→ **REQUIRED ACTION**
Every line below that includes the word "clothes" needs to be copied.

→ **EXCERPTED DATA**

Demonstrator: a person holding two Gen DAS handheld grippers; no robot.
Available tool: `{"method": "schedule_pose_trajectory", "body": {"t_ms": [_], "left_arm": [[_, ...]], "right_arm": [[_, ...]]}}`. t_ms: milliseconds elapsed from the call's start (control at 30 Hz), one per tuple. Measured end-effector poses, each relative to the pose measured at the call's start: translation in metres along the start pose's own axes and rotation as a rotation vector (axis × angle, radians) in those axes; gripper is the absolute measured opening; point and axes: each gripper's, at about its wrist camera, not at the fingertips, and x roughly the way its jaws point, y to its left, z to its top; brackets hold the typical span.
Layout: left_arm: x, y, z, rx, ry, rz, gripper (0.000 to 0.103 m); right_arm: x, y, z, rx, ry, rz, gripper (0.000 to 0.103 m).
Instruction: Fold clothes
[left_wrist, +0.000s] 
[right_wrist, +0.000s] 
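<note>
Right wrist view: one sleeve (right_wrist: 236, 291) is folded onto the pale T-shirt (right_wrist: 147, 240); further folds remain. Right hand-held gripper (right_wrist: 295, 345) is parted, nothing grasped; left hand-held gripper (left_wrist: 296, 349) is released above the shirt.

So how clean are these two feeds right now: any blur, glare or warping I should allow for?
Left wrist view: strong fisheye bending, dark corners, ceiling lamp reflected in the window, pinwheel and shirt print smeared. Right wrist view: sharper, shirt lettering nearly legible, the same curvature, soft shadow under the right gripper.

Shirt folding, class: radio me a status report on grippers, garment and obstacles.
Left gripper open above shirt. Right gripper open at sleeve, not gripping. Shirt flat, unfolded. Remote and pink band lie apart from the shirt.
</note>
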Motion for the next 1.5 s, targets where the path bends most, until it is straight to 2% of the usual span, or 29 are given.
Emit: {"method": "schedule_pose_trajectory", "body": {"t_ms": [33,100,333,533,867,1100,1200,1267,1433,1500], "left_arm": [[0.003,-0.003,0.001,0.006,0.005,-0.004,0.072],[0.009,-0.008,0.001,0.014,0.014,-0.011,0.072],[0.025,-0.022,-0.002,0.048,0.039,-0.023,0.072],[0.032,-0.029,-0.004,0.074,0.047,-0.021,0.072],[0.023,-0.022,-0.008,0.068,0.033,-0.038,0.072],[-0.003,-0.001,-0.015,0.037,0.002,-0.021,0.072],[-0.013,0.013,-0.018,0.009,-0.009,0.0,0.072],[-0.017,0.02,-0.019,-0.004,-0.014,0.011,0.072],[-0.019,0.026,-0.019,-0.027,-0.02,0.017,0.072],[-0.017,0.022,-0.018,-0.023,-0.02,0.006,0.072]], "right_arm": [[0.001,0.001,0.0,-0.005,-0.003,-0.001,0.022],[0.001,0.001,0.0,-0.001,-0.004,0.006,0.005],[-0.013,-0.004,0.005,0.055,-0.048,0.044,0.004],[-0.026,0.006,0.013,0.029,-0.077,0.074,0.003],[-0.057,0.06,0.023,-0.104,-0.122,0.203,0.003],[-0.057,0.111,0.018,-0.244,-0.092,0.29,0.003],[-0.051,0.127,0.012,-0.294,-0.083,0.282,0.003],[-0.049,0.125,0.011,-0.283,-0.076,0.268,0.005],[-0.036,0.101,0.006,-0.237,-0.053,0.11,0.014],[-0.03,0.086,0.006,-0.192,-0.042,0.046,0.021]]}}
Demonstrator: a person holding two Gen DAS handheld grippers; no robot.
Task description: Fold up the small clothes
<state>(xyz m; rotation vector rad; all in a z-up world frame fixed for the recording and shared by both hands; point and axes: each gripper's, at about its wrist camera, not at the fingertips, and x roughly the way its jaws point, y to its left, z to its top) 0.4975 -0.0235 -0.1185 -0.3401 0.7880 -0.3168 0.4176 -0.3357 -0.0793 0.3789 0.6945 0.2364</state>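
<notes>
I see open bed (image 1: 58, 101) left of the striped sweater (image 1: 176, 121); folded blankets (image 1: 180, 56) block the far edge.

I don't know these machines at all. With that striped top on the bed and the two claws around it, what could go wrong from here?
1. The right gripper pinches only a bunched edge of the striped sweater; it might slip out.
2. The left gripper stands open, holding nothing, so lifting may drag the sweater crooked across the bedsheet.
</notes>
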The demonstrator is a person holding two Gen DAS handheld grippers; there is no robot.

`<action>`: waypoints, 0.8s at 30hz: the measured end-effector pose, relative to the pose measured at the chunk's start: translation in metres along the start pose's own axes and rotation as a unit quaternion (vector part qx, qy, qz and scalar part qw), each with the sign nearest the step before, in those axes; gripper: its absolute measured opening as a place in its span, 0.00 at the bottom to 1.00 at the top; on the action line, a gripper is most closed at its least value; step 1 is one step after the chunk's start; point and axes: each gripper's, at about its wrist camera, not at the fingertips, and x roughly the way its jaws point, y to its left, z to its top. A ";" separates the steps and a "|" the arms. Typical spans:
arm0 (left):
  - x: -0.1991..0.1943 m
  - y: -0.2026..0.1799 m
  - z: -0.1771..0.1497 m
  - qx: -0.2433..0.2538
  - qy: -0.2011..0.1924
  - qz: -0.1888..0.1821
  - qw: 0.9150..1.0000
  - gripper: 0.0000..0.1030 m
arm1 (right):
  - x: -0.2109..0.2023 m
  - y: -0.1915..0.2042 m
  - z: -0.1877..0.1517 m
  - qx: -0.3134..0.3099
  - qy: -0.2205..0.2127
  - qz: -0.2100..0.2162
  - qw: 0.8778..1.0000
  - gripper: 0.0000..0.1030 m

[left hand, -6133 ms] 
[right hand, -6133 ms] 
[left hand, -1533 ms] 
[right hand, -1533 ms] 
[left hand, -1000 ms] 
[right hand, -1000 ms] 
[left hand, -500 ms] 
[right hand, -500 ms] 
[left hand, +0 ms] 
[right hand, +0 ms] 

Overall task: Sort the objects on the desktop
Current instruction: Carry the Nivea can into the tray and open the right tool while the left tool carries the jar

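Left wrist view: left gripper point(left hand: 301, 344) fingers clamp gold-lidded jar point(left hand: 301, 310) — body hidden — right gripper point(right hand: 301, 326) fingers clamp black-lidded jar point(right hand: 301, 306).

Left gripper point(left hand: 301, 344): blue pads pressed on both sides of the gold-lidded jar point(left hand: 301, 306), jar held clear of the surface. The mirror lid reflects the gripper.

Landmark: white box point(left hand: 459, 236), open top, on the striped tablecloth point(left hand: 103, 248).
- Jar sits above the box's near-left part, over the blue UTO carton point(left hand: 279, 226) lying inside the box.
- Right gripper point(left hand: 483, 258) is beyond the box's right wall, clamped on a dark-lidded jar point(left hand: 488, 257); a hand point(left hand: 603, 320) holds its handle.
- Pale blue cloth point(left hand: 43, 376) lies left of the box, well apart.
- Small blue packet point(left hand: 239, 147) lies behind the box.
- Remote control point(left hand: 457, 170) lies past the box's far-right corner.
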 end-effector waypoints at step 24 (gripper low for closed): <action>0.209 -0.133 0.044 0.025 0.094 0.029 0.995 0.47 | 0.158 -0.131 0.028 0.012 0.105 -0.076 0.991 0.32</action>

→ **EXERCISE RESPONSE**
Instruction: Fold clothes
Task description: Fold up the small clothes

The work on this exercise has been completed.